Additionally we heard from the producer of Relative Race, Dan Debenham. This is season 3 and their 90 minute premier will be airing this Sunday at 7:00 pm Mountain Time on BYUTV. You can watch it on https://www.byutv.org/relativerace if you don't have BYUTV on your provider. If you haven't heard of this show, I describe it as being similar to Amazing Race but their destinations are relatives they have not known. The challenge is that, as they cross the country, they are not allowed to use any technology other than old flip phones and paper maps. In the past, they have reunited adoptees with their biological family members, found long lost relatives, and introduced contestants to unknown relatives. They had a Q&A session with two of the teams, Red and Green. If you are interested in being a team on future seasons you can apply at http://www.trrcasting.com. During the Q&A session we were told there would be a significant twist and that you should watch Team Blue during the premier.
|Relative Race Producer Dan Debenham during the Q&A session|
FindMyPast discussed many of their new collections. Their US Marriage collection now contains over 280 million records and another 100 records will be added this year, making the total number of names over 400 million. They are continuing to work on adding records to their US Catholic archives by adding 200 New York parishes this week and will continue to roll out areas including Cincinnati, Baltimore and other diocese over the rest of this year. They are also continuing to add records to their Scotland, Ireland and England Catholic collections. FindMyPast also announced the release of a combined tree in partnership with FamilySearch. This combined tree can be found at www.findmypast.com/new-tree.
One of the sessions I attended was Beyond Subscriptions - 25 Free Genealogy Websites. This presentation talked about some of the top sites to consider when doing your research. Their top picks for initial research were FamilySearch, Cyndi's List, US Genweb and World Genweb. They also discussed libraries and recommended starting your research with the collections at Allen County Public Library and Midwest Genealogy Center. They also reminded us to discover the collections at the local libraries and universities. Cemetery sites, such as BillionGraves, FindAGrave and a variety of state cemetery projects can provide a wealth of information on your ancestors. Military records can be found at a variety of sites including Preserve the Pensions (War of 1812), and the Patriot and Grave Index from the Sons of the American Revolution (SAR).
The number of online searchable books has increased greatly over the last couple years. Some of the recommended sites include the Digital Public Library of America, Internet Archive, and FamilySearch Family History Books. Passenger lists for the majority of immigrants can be found at Castle Garden (1820-1892) and Ellis Island (1892-1954). They also suggested a few ethnic sites including AfriGeneas, JewishGen, and Native Web Genealogy.

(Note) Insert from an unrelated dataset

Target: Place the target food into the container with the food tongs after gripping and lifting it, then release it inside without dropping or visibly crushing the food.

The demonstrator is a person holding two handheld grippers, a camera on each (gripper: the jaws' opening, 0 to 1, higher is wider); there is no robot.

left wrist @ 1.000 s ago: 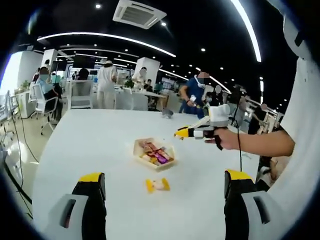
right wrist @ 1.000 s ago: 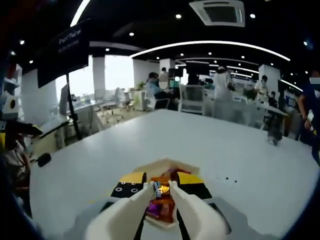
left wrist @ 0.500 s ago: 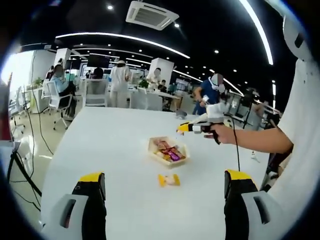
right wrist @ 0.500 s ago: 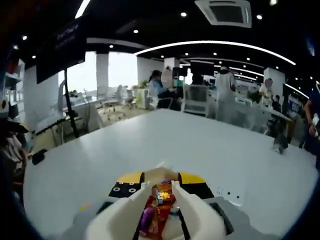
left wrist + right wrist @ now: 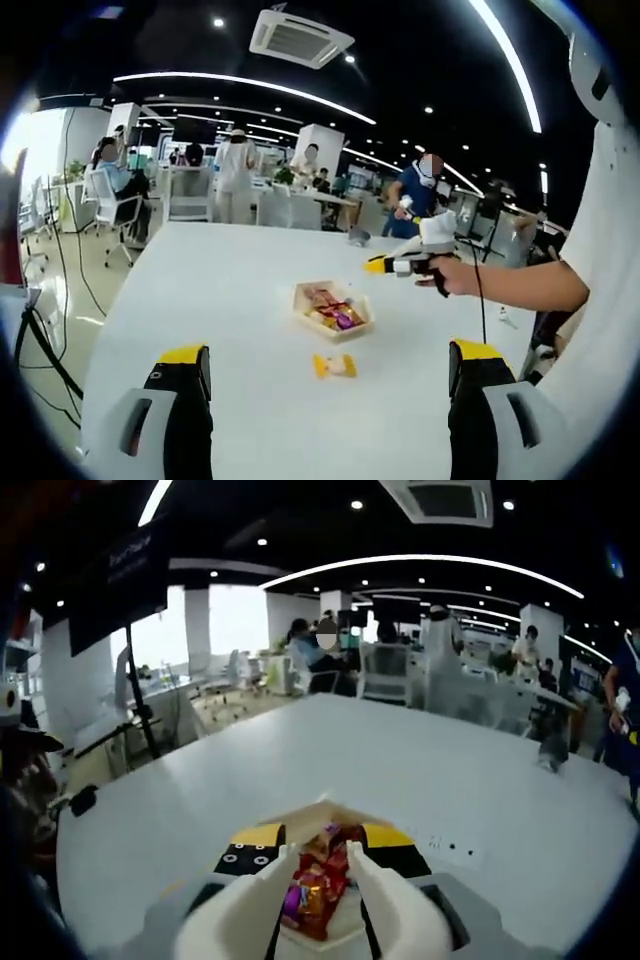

The last class I attended was by The Family History Guide. The Family History Guide is a non-profit 501.3c organization. It's resources are free and will always remain free. The site is available in multiple languages and is a great resource for researchers. They are an official training partner for FamilySearch and provide in depth tutorials for FamilySearch, Ancestry, MyHeritage and FindMyPast. You can even track your progress on each of the training modules. There are many age appropriate family history activities included that can help you encourage your children to participate in research. Another great part of the site is the Countries tab. This tab includes hints and links to site that have information on how to research each country. It even goes to the county level in the US.
This was another great day of learning at RootsTech. Tomorrow is Family Discovery Day and many more classes. I hope you are all taking these tips and finding new research ideas.